* [YOUR OBJECTIVE]:
From the line containing "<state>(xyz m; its" to the very last line of the data below, transcribe everything exactly and nothing more.

* [MATERIAL PROVIDED]:
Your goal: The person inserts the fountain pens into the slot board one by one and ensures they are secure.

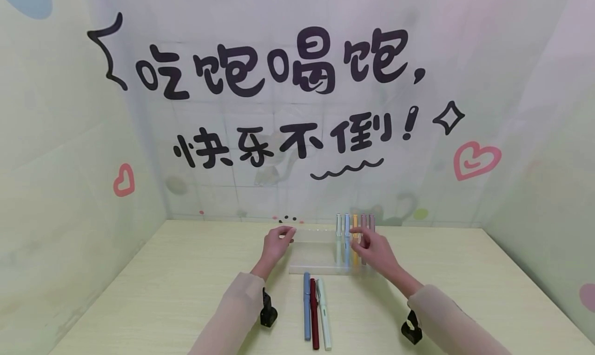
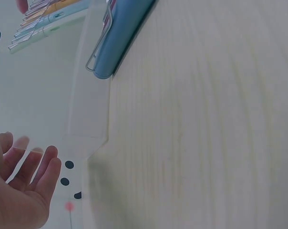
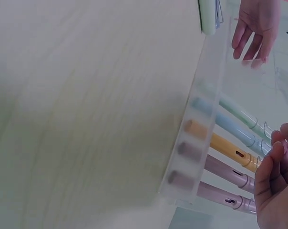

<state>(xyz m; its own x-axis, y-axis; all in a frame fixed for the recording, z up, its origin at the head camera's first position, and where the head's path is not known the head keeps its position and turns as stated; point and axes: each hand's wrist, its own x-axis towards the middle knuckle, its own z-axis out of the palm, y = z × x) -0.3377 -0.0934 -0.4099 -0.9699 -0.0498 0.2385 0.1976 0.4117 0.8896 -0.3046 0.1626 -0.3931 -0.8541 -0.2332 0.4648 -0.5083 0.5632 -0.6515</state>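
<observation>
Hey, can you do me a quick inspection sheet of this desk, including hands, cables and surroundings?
Surface: pale wood-grain table.
Job's things, standing: clear stand with a pale green pen, light blue pen, orange pen and two mauve pens toward its right end.
Job's things, loose: blue pen, dark red pen and whitish-green pen lying before the stand.
Clutter: nothing seen.
Left hand: at the stand's upper left corner; grip unclear.
Right hand: by the standing pens; contact unclear.
Cables: nothing seen.
Surroundings: pale wall with black writing.
</observation>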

* [RESPONSE AREA]:
<state>(xyz m; its own x-axis, y-axis; all in a frame fixed for the recording, z up, its origin at the head camera's first position, and where the head's path is not known the head keeps its position and turns as stated; point and axes: each hand's wrist, its own x-axis towards the middle knuckle, its own z-axis out of the palm, y = z × x) -0.3377 -0.0934 -0.4099 -0.9699 -0.0498 0.2385 0.1976 0.4117 0.8896 -0.3046 0.1626 -0.3931 -0.8541 -0.2332 0.4648 -0.5083 0.5632 -0.6515</state>
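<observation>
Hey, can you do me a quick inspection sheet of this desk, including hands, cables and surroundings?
Surface: pale wood-grain table.
Job's things, standing: clear stand with a pale green pen, light blue pen, orange pen and two mauve pens toward its right end.
Job's things, loose: blue pen, dark red pen and whitish-green pen lying before the stand.
Clutter: nothing seen.
Left hand: at the stand's upper left corner; grip unclear.
Right hand: by the standing pens; contact unclear.
Cables: nothing seen.
Surroundings: pale wall with black writing.
</observation>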

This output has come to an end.